Will you quote only the lines starting at the one that contains "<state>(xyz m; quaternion" and ending with the last line of the listing below, inclusive?

-*-

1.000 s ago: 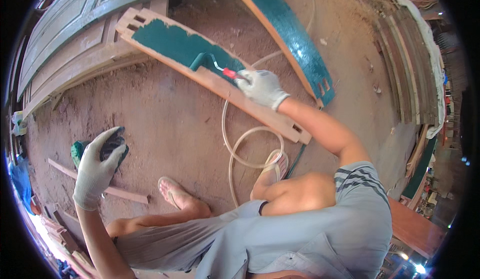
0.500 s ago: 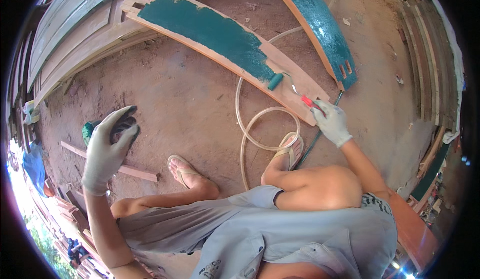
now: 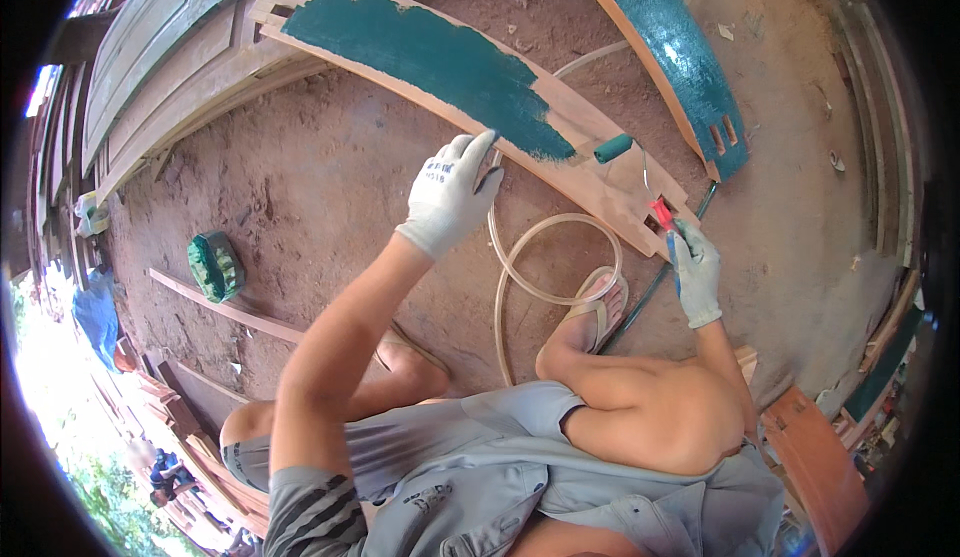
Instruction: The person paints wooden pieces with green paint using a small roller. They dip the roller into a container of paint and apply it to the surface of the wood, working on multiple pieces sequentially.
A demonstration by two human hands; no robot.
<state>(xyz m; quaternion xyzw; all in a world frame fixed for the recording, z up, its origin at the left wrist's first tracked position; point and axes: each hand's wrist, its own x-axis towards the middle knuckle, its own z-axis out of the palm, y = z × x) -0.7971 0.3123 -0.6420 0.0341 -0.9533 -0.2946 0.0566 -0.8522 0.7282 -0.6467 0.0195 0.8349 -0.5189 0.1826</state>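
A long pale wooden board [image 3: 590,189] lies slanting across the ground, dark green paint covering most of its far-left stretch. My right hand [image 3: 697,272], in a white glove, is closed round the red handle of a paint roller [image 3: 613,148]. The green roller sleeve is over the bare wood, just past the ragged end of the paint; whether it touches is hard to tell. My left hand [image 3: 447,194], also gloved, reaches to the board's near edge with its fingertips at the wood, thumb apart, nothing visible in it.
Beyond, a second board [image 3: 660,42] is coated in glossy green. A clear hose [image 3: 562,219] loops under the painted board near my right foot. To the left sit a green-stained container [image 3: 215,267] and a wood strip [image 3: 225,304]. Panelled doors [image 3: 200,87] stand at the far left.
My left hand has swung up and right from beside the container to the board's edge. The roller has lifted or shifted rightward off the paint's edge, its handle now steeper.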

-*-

Answer below>
<state>(xyz m; quaternion xyzw; all in a world frame fixed for the recording, z up, its origin at the left wrist's first tracked position; point and axes: each hand's wrist, its own x-axis towards the middle knuckle, its own z-axis out of the palm, y = z × x) -0.7971 0.3123 -0.6420 0.0341 -0.9533 -0.2946 0.0566 -0.8522 0.7282 -0.6467 0.0195 0.8349 -0.5189 0.1826</state>
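A long pale wooden board [image 3: 590,189] lies slanting across the ground, dark green paint covering most of its far-left stretch. My right hand [image 3: 697,272], in a white glove, is closed round the red handle of a paint roller [image 3: 613,148]. The green roller sleeve is over the bare wood, just past the ragged end of the paint; whether it touches is hard to tell. My left hand [image 3: 447,194], also gloved, reaches to the board's near edge with its fingertips at the wood, thumb apart, nothing visible in it.
Beyond, a second board [image 3: 660,42] is coated in glossy green. A clear hose [image 3: 562,219] loops under the painted board near my right foot. To the left sit a green-stained container [image 3: 215,267] and a wood strip [image 3: 225,304]. Panelled doors [image 3: 200,87] stand at the far left.
My left hand has swung up and right from beside the container to the board's edge. The roller has lifted or shifted rightward off the paint's edge, its handle now steeper.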

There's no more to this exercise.